## Exercise
From the first line to the last, return the data exactly, with no pictures.
════════════════════
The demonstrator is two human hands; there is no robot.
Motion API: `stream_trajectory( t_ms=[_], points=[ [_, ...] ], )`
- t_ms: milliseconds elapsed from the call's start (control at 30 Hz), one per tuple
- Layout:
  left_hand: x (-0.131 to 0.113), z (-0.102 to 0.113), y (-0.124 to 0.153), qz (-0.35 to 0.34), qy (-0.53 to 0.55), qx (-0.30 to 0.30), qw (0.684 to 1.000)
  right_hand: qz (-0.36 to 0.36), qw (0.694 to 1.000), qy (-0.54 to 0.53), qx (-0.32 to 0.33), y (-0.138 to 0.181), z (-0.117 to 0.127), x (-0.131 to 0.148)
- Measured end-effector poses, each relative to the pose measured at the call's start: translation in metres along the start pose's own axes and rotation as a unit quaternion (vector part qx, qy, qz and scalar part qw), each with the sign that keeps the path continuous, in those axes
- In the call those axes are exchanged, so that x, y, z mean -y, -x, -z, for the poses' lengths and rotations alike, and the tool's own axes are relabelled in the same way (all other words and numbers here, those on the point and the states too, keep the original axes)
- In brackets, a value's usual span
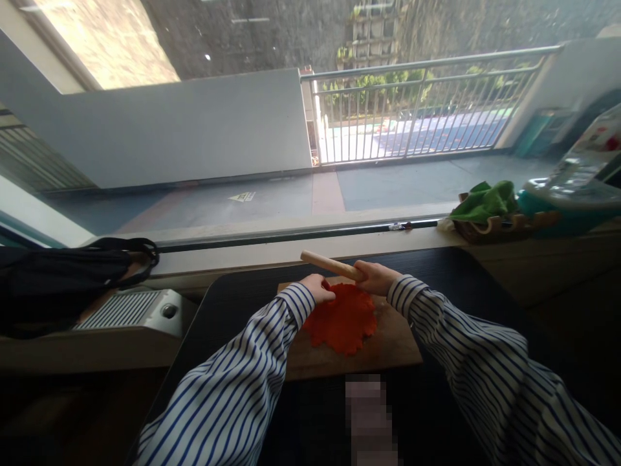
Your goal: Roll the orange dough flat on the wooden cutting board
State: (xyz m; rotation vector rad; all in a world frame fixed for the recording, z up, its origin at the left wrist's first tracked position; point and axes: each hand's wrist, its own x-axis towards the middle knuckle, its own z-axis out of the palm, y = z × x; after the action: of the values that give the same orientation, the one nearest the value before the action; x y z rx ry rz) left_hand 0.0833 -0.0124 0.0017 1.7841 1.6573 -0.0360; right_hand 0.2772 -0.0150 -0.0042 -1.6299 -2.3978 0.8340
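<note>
A flat, ragged-edged sheet of orange-red dough (345,323) lies on a wooden board (310,366). My right hand (379,278) is closed round one end of a wooden rolling pin (327,264). The pin is held slantwise past the far edge of the dough, its free end pointing up and to the left. At the dough's upper left edge is my left hand (317,288), fingers curled and pinched on the edge. Its fingertips are partly hidden. Both arms wear blue-and-white striped sleeves.
The board rests on a black table (237,304) against a windowsill (194,261). A black bag (63,278) lies at left by a white slatted unit (126,310). On the right of the sill are a green cloth (488,200) on a basket and a clear plastic container (587,162).
</note>
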Motion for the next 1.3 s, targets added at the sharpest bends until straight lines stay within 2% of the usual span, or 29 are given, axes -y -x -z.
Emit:
stream_trajectory(
  t_ms=[133,233,367,533,600,700,767,833,867,967,1033,1167,1300],
  points=[
    [0.004,-0.005,-0.002,-0.007,0.013,-0.008,1.000,-0.002,1.000,0.008,-0.011,0.004,0.003,0.000],
    [0.005,-0.007,0.003,-0.022,0.027,-0.035,0.999,0.000,0.998,0.038,-0.046,0.009,0.011,0.000],
    [0.009,-0.006,0.016,-0.046,-0.007,-0.104,0.993,0.018,0.994,0.081,-0.074,0.019,0.020,-0.002],
    [0.022,-0.002,0.038,-0.076,-0.052,-0.193,0.977,0.063,0.995,0.069,-0.044,0.031,0.016,-0.005],
    [0.027,0.001,0.049,-0.083,-0.064,-0.275,0.956,0.085,0.994,0.054,-0.042,0.033,0.011,-0.004],
    [0.032,0.004,0.061,-0.122,-0.087,-0.410,0.900,0.114,0.991,0.046,-0.052,0.035,0.006,0.000],
    [0.035,0.003,0.065,-0.163,-0.104,-0.450,0.872,0.127,0.989,0.056,-0.044,0.035,0.003,0.001],
    [0.039,-0.001,0.063,-0.200,-0.123,-0.441,0.866,0.140,0.987,0.079,-0.022,0.034,0.002,0.001],
    [0.041,-0.004,0.060,-0.215,-0.131,-0.416,0.874,0.144,0.985,0.094,-0.013,0.032,0.001,0.000],
    [0.046,-0.013,0.049,-0.243,-0.133,-0.292,0.915,0.140,0.980,0.143,0.003,0.026,-0.002,-0.003],
    [0.048,-0.018,0.041,-0.249,-0.117,-0.234,0.932,0.123,0.979,0.162,0.003,0.019,-0.003,-0.005],
    [0.052,-0.017,0.029,-0.229,-0.102,-0.225,0.942,0.103,0.983,0.152,-0.024,0.008,-0.004,-0.009],
    [0.057,-0.009,0.026,-0.234,-0.095,-0.214,0.944,0.123,0.981,0.143,-0.046,0.008,-0.002,-0.010]
  ],
)
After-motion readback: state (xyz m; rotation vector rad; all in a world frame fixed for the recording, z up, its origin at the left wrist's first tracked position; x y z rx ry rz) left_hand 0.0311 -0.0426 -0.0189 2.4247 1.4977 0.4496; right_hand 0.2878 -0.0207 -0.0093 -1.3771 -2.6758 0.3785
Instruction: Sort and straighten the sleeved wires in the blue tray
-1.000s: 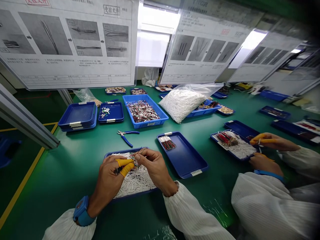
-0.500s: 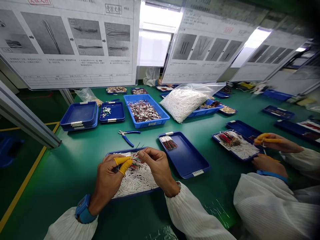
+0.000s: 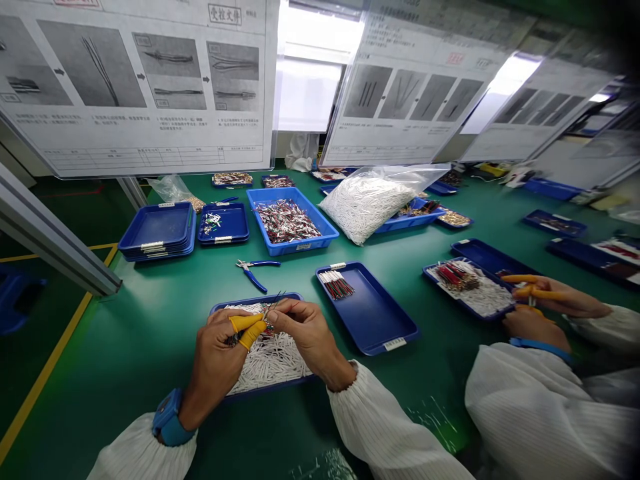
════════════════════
## Result of this exercise
The demonstrator is two human hands; there is no robot.
Motion API: `stream_trajectory( t_ms=[_], points=[ [_, ...] ], )`
- t_ms: milliseconds elapsed from the call's start (control at 30 Hz), one per tuple
- Layout:
  left_hand: x (-0.131 to 0.113), z (-0.102 to 0.113), y (-0.124 to 0.153), qz (-0.35 to 0.34), qy (-0.53 to 0.55), qx (-0.30 to 0.30), qw (0.684 to 1.000)
  right_hand: qz (-0.36 to 0.36), qw (0.694 to 1.000), qy (-0.54 to 0.53), qx (-0.32 to 0.33), y (-0.138 to 0.181), z (-0.117 to 0.127), x (-0.131 to 0.148)
- Measured end-effector poses, each relative to the pose measured at the call's start: translation in metres along the start pose's own axes and rotation as a unit quaternion (vector part qx, qy, qz and scalar part qw), each with the sign that keeps the path continuous, in those axes
- In the call those axes are exchanged, so that x, y, z mean -y, -x, -z, for the poses' lengths and rotations alike, and the tool's own axes are relabelled in the same way (all other words and numbers here, those on the point and the states too, keep the original axes)
- In brackets, a value's usual span
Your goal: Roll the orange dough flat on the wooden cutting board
State: (xyz m; rotation vector rad; all in a world frame fixed for the recording, z up, its origin at the left wrist's first tracked position; point and axes: each hand's wrist, its own x-axis towards the middle knuckle, its own z-axis out of the palm, y = z × x; after the action: of the values that give the same orientation, the one nearest the value before the action; x y z rx ry rz) left_hand 0.0833 -0.0124 0.0017 1.7841 1.6573 -0.0360; right_hand 0.2772 -0.0150 -0.0042 -1.6299 -2.3978 0.8340
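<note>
A flat, ragged-edged sheet of orange-red dough (345,323) lies on a wooden board (310,366). My right hand (379,278) is closed round one end of a wooden rolling pin (327,264). The pin is held slantwise past the far edge of the dough, its free end pointing up and to the left. At the dough's upper left edge is my left hand (317,288), fingers curled and pinched on the edge. Its fingertips are partly hidden. Both arms wear blue-and-white striped sleeves.
The board rests on a black table (237,304) against a windowsill (194,261). A black bag (63,278) lies at left by a white slatted unit (126,310). On the right of the sill are a green cloth (488,200) on a basket and a clear plastic container (587,162).
</note>
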Motion for the next 1.3 s, targets added at the sharpest bends until straight lines stay within 2% of the usual span, or 29 are given, axes -y -x -z.
Emit:
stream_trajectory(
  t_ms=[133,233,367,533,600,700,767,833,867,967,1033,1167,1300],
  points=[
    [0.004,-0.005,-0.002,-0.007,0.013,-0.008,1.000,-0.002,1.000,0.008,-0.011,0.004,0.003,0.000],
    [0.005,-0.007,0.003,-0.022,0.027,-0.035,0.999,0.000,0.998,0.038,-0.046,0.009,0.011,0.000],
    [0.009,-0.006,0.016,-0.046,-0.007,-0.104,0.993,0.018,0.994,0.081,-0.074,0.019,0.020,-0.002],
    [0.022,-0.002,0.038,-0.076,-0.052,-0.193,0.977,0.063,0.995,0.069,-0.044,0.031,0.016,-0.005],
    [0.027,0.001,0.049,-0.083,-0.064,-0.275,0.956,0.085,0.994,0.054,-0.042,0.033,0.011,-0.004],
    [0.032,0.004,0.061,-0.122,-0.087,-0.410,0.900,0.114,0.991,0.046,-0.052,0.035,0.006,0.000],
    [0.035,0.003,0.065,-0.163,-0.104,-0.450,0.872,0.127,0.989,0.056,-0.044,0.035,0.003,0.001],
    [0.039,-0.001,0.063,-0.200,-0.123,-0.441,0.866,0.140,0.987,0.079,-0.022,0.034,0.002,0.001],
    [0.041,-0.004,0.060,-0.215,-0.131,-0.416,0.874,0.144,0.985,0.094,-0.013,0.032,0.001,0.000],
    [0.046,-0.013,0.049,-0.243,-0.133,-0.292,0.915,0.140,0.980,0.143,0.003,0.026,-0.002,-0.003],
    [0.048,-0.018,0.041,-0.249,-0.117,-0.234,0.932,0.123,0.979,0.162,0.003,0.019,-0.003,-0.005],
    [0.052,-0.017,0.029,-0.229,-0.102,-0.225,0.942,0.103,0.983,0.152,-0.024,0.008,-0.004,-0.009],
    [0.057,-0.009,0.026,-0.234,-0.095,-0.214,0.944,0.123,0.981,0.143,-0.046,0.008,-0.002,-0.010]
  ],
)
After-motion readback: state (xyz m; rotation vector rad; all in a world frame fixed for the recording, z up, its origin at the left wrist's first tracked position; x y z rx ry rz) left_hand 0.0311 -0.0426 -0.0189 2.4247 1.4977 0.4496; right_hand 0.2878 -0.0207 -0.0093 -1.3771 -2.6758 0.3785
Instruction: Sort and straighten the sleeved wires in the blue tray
-1.000s: 
-0.500s: 
+0.000s: 

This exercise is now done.